You are always welcome to have
some. Since these fish were in the 
cooler for 48 hours and were not 
bled-out when caught, they are not 
good sashimi candidates though. 
More like hot grease candidates.


----------



## SeaSalt (Apr 29, 2002)

Talapia said:


> You are always welcome to have
> some. Since these fish were in the
> cooler for 48 hours and were not
> bled-out when caught, they are not
> ...


Alright, fish fry party at Talapia's house while we watch 24!!


----------



## catman (May 28, 2001)

Hey T, the rescheduled date for our trip is Saturday May 5th. Not clear is this is a deep drop trip or not. Waiting on word from Jim.


----------



## Talapia (Apr 27, 2003)

catman said:


> Hey T, the rescheduled date for our trip is Saturday May 5th. Not clear is this is a deep drop trip or not. Waiting on word from Jim.

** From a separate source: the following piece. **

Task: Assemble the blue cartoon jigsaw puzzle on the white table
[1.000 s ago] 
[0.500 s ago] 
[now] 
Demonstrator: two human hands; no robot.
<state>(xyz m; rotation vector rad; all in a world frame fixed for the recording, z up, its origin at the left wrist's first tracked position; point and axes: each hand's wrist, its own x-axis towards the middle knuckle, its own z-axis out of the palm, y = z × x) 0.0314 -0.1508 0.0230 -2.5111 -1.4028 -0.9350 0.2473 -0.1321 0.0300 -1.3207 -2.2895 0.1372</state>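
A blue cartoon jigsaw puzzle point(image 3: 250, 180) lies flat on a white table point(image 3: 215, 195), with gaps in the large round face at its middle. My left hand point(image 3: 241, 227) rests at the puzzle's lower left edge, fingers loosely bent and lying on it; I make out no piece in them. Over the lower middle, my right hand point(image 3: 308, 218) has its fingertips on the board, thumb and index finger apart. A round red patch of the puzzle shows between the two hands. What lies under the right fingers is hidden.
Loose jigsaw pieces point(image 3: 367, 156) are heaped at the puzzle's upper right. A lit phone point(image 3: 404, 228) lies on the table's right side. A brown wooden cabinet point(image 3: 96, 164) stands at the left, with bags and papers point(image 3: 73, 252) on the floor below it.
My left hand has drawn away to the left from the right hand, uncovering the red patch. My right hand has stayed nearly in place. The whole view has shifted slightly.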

Thanks! Cannot wait to head out 
when it is WARM.


----------



## Otter (Jun 18, 2004)

great report bro. Saw they had tile at my harris teeter the other day. Gonna check some out ...


----------



## Talapia (Apr 27, 2003)

Otter said:


> great report bro. Saw they had tile at my harris teeter the other day. Gonna check some out ...


Thanks! Had some fried tile last night.
Good stuff!


----------



## Talapia (Apr 27, 2003)

Here are some pics of me and 
Brian, of course he did not get a pic
of my ten pounder! Hey Brian, you
kind of resemble your fish in that pic


----------



## SeaSalt (Apr 29, 2002)

man you guys are rough necks... those swells look really big... makes me sick just looking at it.


----------



## Talapia (Apr 27, 2003)

SeaSalt said:


> man you guys are rough necks... those swells look really big... makes me sick just looking at it.


About 10 min after my pic the Capt told
us we had to head in IMMEDIATELY...


----------



## TunaFish (Aug 16, 2001)

*Nice!!!!!*

Nice looking fishes Talapia & Bumsrim. I agree with Seasalt there, I'm getting woozy just looking at the swells in the background!!!


----------